> _Exercise requirements_
From the data below, return all lines holding the string "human".

::::::

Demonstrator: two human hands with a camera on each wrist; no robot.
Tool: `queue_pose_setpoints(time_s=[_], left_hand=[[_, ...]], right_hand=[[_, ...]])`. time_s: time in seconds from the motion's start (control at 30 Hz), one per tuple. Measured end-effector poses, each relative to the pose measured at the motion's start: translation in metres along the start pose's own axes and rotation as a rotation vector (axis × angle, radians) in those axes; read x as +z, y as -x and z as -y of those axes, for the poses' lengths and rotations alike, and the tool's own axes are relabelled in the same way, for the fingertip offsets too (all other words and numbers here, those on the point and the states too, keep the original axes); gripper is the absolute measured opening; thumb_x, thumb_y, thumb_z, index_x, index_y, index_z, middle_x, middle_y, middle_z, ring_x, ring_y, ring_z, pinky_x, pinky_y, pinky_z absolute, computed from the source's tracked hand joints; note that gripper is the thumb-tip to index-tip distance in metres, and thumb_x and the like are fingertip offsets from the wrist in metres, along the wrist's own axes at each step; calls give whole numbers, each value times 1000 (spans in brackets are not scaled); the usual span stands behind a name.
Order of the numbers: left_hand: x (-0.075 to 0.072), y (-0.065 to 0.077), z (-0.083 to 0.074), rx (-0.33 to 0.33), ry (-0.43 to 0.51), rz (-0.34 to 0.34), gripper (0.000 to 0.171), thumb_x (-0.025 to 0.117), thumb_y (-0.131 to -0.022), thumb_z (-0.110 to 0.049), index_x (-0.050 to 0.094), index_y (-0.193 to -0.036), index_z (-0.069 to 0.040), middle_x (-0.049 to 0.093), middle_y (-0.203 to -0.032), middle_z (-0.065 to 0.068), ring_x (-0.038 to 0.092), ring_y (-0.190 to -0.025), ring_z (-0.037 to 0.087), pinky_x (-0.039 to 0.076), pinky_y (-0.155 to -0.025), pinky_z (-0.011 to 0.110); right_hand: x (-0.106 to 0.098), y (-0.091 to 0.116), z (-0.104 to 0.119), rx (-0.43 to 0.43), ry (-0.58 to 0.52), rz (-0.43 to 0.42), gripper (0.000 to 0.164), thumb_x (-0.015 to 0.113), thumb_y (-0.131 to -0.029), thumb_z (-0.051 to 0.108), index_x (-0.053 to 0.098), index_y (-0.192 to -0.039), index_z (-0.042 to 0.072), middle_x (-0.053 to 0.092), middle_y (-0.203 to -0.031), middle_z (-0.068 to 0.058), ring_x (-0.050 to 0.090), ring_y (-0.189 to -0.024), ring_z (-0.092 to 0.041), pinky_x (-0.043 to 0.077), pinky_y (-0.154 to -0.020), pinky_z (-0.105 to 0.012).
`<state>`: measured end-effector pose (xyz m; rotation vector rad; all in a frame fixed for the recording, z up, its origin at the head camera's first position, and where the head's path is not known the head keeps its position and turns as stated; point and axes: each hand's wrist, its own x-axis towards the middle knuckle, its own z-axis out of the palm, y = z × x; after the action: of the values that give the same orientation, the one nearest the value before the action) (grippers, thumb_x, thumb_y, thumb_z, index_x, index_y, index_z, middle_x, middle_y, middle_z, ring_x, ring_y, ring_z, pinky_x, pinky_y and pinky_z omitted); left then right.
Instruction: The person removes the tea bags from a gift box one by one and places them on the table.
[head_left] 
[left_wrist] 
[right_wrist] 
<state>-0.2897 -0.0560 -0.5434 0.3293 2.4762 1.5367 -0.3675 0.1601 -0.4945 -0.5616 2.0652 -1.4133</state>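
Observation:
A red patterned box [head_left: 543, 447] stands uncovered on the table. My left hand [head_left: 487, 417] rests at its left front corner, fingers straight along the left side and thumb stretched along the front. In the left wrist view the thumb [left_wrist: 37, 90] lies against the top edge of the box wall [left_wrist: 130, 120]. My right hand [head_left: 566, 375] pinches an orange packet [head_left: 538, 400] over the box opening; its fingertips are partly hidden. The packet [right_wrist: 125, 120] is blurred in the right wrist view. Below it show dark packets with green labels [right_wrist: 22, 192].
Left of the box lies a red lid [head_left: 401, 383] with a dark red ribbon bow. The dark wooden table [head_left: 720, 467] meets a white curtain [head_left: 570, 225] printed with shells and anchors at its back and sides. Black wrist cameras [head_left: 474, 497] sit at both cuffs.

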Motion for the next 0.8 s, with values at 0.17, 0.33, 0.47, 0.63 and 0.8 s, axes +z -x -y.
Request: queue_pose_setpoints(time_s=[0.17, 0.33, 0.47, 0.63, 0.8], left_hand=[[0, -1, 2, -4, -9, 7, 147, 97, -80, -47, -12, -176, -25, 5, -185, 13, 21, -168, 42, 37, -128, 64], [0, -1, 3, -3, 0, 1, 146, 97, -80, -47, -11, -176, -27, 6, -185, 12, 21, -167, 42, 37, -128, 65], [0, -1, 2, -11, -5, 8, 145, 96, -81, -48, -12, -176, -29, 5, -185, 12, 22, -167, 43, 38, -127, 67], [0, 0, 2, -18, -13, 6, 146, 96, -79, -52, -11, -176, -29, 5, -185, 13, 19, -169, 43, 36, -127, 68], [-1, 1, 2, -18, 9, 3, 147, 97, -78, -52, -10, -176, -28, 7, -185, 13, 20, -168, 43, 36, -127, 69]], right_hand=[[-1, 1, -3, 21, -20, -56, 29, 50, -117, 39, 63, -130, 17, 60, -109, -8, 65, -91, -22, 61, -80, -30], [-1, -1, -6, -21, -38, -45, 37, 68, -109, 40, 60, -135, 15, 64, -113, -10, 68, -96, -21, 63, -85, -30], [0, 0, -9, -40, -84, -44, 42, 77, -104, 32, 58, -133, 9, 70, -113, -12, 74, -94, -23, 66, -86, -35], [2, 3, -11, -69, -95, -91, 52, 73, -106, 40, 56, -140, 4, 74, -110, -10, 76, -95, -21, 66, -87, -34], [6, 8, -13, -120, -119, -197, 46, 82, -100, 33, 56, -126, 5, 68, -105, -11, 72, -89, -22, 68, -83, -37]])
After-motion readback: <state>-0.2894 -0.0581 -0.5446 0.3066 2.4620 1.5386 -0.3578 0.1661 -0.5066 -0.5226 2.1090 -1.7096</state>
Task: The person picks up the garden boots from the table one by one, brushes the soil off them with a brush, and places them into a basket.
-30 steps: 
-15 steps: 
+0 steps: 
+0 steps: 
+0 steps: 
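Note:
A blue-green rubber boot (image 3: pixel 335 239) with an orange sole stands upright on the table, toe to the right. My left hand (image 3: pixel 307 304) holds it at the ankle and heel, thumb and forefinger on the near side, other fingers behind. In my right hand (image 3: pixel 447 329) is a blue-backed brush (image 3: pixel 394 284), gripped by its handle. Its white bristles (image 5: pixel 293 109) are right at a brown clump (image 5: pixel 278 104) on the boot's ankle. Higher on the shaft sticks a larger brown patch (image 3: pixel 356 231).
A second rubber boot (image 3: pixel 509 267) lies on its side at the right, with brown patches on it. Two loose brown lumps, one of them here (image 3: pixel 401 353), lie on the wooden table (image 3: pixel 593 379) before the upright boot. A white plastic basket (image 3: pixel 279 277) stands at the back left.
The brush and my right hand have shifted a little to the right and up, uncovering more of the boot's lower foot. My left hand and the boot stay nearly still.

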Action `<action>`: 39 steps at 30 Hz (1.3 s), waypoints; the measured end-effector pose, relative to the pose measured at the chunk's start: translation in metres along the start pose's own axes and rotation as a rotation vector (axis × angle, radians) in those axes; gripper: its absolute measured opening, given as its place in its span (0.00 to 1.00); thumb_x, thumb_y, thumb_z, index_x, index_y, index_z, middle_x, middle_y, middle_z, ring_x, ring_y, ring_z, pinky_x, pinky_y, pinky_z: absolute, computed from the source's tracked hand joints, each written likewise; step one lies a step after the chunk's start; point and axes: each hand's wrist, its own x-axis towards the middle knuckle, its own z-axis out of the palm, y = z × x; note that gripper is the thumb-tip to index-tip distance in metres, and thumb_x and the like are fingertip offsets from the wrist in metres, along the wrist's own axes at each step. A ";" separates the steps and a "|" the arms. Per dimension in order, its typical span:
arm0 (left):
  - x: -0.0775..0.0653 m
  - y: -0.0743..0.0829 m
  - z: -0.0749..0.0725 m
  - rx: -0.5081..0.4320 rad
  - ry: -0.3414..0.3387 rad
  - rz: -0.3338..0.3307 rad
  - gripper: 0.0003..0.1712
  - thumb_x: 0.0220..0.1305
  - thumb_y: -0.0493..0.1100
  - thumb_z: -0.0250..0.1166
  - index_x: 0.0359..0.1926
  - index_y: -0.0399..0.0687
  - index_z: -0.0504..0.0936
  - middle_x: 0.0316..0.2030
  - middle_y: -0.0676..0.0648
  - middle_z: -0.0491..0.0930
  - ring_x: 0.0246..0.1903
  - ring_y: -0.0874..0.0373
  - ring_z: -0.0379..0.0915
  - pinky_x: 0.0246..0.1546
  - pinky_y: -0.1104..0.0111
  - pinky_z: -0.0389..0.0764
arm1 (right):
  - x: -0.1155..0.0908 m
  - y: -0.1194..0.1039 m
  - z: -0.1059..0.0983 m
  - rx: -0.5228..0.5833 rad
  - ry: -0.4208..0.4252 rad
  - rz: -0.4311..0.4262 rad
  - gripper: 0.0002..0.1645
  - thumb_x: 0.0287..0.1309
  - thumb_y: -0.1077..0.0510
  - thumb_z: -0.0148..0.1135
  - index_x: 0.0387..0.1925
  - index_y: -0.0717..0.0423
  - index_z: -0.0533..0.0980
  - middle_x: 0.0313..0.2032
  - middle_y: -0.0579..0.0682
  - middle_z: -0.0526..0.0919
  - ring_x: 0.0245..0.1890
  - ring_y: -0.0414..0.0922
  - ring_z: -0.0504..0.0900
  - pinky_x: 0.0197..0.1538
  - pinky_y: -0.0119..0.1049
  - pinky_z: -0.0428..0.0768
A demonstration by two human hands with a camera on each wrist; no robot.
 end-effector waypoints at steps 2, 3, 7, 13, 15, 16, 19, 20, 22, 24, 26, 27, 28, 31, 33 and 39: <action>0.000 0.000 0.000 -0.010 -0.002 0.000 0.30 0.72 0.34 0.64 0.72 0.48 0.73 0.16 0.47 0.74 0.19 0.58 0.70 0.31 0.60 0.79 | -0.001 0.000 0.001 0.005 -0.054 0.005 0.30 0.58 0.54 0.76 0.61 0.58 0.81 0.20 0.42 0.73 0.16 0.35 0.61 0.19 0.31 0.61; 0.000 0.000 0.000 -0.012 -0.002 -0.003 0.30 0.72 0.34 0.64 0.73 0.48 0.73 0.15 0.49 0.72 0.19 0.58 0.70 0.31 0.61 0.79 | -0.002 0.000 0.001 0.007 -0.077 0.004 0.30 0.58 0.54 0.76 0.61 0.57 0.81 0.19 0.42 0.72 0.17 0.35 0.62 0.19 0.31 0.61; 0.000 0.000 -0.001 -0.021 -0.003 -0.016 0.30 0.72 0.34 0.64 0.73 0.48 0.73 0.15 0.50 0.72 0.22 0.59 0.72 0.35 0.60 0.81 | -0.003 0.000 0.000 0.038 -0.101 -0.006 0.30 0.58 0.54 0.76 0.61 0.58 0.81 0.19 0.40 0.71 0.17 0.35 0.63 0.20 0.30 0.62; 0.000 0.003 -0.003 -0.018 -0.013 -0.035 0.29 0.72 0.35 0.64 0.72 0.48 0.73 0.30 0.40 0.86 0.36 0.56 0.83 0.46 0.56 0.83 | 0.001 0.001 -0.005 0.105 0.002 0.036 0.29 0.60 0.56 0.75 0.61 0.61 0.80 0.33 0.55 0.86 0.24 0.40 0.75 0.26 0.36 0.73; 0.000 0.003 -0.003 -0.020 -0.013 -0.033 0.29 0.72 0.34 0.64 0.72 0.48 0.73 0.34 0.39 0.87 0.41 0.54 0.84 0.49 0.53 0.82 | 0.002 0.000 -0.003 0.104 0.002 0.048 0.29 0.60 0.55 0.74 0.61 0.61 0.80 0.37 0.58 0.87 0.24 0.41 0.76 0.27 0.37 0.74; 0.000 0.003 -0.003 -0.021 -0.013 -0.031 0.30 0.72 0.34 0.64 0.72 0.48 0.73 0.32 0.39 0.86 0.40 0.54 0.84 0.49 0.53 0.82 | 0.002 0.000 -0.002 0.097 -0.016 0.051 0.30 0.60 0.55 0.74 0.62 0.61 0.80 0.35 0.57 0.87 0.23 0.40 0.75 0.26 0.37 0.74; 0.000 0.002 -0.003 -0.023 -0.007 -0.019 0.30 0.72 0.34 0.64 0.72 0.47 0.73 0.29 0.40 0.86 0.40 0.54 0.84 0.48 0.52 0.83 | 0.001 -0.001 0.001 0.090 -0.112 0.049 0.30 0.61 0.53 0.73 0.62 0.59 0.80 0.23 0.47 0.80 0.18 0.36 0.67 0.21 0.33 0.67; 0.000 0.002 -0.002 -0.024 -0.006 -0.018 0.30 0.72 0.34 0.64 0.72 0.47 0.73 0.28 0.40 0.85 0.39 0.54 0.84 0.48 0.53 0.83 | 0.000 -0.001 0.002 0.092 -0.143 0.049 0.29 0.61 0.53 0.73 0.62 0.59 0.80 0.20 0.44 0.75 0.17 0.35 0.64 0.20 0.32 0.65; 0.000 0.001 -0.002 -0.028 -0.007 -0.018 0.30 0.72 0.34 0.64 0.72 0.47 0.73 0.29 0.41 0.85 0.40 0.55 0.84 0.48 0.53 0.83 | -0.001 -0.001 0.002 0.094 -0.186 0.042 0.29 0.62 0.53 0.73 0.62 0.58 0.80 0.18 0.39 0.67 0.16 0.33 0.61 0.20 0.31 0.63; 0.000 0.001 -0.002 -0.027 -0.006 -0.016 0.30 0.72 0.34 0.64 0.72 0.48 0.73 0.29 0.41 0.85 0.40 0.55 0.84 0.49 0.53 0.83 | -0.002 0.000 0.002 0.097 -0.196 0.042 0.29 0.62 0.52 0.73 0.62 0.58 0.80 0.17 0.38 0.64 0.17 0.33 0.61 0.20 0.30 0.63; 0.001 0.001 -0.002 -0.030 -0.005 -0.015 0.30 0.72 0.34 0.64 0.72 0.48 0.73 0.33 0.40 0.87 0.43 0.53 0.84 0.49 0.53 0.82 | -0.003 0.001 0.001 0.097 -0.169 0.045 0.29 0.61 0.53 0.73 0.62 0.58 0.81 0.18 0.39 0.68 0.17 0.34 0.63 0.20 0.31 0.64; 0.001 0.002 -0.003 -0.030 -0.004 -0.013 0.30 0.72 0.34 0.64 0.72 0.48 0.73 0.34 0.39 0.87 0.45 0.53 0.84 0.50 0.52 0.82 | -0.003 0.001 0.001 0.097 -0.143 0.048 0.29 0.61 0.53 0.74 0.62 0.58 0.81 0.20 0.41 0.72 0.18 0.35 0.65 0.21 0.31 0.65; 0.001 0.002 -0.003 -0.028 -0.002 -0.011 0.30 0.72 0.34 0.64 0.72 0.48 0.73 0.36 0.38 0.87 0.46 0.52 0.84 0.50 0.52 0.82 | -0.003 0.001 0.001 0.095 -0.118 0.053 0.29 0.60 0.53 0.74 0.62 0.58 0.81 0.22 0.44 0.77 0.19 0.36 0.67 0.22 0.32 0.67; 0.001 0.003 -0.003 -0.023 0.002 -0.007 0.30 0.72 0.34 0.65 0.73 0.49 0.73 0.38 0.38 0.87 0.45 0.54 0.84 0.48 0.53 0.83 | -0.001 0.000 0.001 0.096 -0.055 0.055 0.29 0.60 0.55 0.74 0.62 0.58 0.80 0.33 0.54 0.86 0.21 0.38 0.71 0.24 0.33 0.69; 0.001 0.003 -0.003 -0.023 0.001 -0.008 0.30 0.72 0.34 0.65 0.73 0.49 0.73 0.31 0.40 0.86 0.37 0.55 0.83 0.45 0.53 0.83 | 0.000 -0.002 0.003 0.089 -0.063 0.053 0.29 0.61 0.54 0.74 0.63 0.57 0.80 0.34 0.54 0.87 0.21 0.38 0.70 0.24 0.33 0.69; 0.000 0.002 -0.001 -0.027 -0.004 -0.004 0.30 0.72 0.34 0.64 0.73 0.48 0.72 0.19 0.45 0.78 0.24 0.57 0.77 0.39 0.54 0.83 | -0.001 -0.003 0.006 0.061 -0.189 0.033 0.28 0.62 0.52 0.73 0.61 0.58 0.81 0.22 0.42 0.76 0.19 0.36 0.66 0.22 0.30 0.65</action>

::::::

> _Answer for this exercise_
Demonstrator: two human hands with a camera on each wrist; no robot.
A demonstration by two human hands with a camera on each wrist; no robot.

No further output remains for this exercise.